The second scenario is one where the mortality of the main infectious diseases, such as malaria, tuberculosis and HIV/AIDS is drastically reduced. Where issues such as global warming and serious pollution are dealt with through forceful international action. And where global negatives, such as the impact of tobacco sales and marketing can be dealt with through internationally negotiated regulation.
Such a scenario calls for powerful political leadership and democratic action by all. This means joint working by governments, civil society and the private sector. There is no other way.
Consensus achieved during the last two years, on children, on HIV/AIDS, on financing and on trade and public health, makes a real difference. It enables us all to be clear and focused about what needs to be done, by whom, in what time frame, with which resources.
I believe that in health we also have the foundations of a lasting consensus.
We can demonstrate with confidence that investment in health pays major dividends: both as a precious asset in itself and in terms of economic development, poverty reduction and environmental protection.

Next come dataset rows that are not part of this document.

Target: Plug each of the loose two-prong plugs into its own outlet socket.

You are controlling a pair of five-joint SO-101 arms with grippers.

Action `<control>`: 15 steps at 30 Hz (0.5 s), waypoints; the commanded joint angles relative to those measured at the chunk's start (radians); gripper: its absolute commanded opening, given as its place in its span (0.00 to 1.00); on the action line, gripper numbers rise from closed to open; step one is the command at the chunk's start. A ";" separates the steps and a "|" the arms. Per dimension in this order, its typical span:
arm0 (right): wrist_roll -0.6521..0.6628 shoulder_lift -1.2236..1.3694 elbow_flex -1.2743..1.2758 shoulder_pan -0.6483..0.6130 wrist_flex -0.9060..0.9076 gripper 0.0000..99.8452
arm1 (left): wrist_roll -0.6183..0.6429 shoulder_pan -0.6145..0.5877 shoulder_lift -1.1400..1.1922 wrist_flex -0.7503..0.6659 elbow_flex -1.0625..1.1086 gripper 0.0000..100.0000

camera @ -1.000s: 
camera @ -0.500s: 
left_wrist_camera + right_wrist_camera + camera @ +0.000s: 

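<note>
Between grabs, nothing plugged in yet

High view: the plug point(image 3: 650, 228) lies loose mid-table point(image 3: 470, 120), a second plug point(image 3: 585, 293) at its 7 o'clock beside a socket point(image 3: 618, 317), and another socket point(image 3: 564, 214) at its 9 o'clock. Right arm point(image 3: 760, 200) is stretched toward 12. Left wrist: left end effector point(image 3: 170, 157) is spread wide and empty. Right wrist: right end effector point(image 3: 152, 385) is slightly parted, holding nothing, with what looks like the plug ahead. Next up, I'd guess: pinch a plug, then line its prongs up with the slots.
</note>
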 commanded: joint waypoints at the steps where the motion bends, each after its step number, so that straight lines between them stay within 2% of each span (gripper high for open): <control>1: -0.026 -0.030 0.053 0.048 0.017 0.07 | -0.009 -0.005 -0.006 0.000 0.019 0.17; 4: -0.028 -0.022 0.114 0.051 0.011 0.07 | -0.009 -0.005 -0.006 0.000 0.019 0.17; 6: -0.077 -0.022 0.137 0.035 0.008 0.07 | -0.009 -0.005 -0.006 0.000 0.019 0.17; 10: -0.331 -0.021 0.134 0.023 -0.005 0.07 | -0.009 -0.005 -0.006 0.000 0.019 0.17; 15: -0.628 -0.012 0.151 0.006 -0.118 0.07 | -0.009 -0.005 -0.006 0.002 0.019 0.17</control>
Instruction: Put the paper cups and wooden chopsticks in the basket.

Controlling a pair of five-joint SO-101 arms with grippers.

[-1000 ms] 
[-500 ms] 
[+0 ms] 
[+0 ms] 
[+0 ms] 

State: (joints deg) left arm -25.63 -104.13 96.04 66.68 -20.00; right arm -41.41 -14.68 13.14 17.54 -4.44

We know that environmental threats may cause up to one-third of the global burden of disease. Contaminated water and air, polluting fuel, lack of sanitation and disease-bearing insects, together kill millions of people each year. Children are particularly vulnerable.
We know that it costs to scale up health actions that can transform the lives of poor women, men and children. We have goals and measurable targets agreed at the Millennium Summit by political leaders from developing and developed countries.
The challenge is to move from knowledge to action.
Healthy people - healthy planet. Healthy planet - healthy people. It works both ways.